The youth jobs crisis is interconnected with the overall recession.  When mid-level professionals are unable to find work, many “settle” for jobs that may be classified as ”entry-level” positions.  This lack of “entry-level” jobs can easily frustrate recent graduates who have less experience in the workforce.  It’s a classic case of falling dominoes.  Frustration and discouragement are common reactions in an era of high unemployment, but young workers are especially hard hit.  The reality is, every 23 year old is afraid that moving back home with their parents is a sign of failure and every 16 year old needs to begin to learn financial independence.

We are not without tools to deal with this crisis.  While the private sector begins to recover, there are well-documented public-service programs that need additional funding.  Representative Jim McDermott (D-WA) has proposed H.Res 216, based on an ADA policy proposal.   H. Res 216 calls for the expansion of name-brand, existing programs; AmeriCorps, Job Corps, and the Peace Corps.  Additional funding of these programs can put thousands of young people to work immediately; providing structure, income, and career-starting positions that are “shovel ready”.  At less than 1% of the entire federal budget, it is money well spent on important community projects and international programs.  It also provides important employment opportunities to thousands of young people, from high school students to college graduates, as well as loan forgiveness.

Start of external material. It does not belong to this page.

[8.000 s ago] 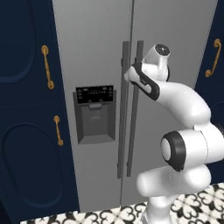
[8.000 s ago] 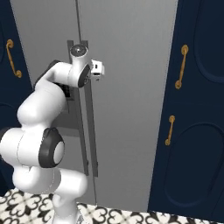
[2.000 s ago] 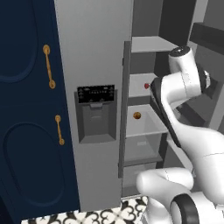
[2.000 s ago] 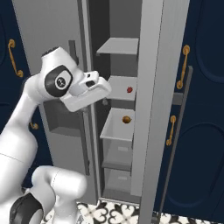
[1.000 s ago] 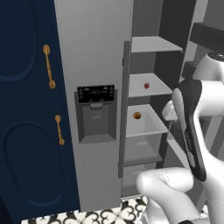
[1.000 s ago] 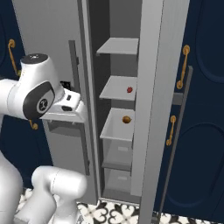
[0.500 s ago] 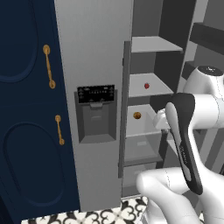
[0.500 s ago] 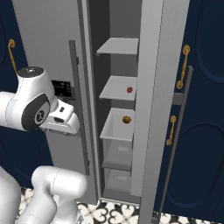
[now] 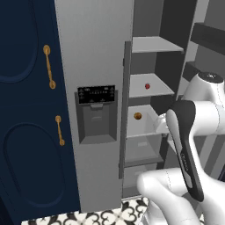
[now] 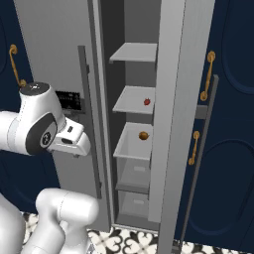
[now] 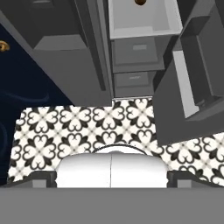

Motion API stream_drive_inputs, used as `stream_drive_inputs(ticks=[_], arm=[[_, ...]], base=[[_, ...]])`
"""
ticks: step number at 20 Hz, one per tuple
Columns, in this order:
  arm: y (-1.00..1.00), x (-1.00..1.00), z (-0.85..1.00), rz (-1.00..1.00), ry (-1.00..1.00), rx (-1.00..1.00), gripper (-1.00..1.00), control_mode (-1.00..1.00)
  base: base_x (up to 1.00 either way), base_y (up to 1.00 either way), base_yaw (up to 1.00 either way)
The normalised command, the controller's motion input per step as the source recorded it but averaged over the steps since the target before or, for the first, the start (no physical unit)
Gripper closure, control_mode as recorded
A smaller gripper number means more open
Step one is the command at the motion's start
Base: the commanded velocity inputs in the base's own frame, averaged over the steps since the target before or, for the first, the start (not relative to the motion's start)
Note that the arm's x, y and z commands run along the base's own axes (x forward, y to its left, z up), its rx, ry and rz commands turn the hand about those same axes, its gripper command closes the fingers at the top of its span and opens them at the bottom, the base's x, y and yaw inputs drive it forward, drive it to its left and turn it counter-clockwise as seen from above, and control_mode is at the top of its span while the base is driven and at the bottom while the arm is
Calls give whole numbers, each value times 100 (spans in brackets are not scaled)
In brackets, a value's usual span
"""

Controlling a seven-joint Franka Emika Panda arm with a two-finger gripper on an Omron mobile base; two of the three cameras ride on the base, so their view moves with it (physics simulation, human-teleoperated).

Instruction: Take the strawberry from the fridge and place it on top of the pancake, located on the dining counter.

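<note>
The fridge (image 9: pixel 94 66) stands with its right door (image 10: pixel 173 99) swung open. The tiny red strawberry (image 9: pixel 147 86) lies on the middle shelf, also seen as the strawberry (image 10: pixel 147 101). My gripper (image 10: pixel 74 144) hangs in front of the left door, well left of and lower than the berry, pointing down at the floor. In the hand view the gripper (image 11: pixel 111 177) shows its dark fingertips (image 11: pixel 43 177) far apart with nothing between them, so it is open. The pancake and the dining counter are out of view.
An orange-brown ball (image 9: pixel 137 116) sits in the clear drawer one level under the strawberry, seen as well as the ball (image 10: pixel 143 135). Navy cabinets with gold handles (image 9: pixel 49 72) flank the fridge. Patterned floor tiles (image 11: pixel 87 127) lie below.
The fridge door, shut eight seconds ago, now stands open. Over the last two seconds the arm pulled back from the open compartment, and the hand dropped low and turned towards the floor.
</note>
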Motion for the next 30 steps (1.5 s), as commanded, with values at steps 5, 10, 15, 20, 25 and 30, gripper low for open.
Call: stream_drive_inputs(ticks=[5, 10, 15, 20, 25, 30], arm=[[0, 0, 0, -4, 0, 0, -100, -100], [0, 0, 0, 0, 0, 0, -100, 100], [0, 0, 0, 0, 0, 0, -100, 100], [0, 0, 0, 0, 0, 0, -100, 100], [0, 0, 0, 0, 0, 0, -100, 100], [0, 0, 0, 0, 0, 0, -100, 100]], base=[[0, 0, 0], [0, 0, -35], [-1, -5, -27], [24, 0, -1], [62, 0, 0], [63, 0, 1]])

There is more than one way to address the jobs deficit that is stifling the economic prospects of America’s youth, and it is critical that Congress and the Administration address this issue.  Even though Congress has not even held a hearing on the topic, there are conversations about it on Capitol Hill.  Nelson Rockefeeler said, “It is essential that we enable young people to see themselves as participants in one of the most exciting eras in history, and to have a sense of purpose in relation to it.”  This is one of those eras, and if we fail to enable the young people of today,  we don’t just fail them.  We fail ourselves.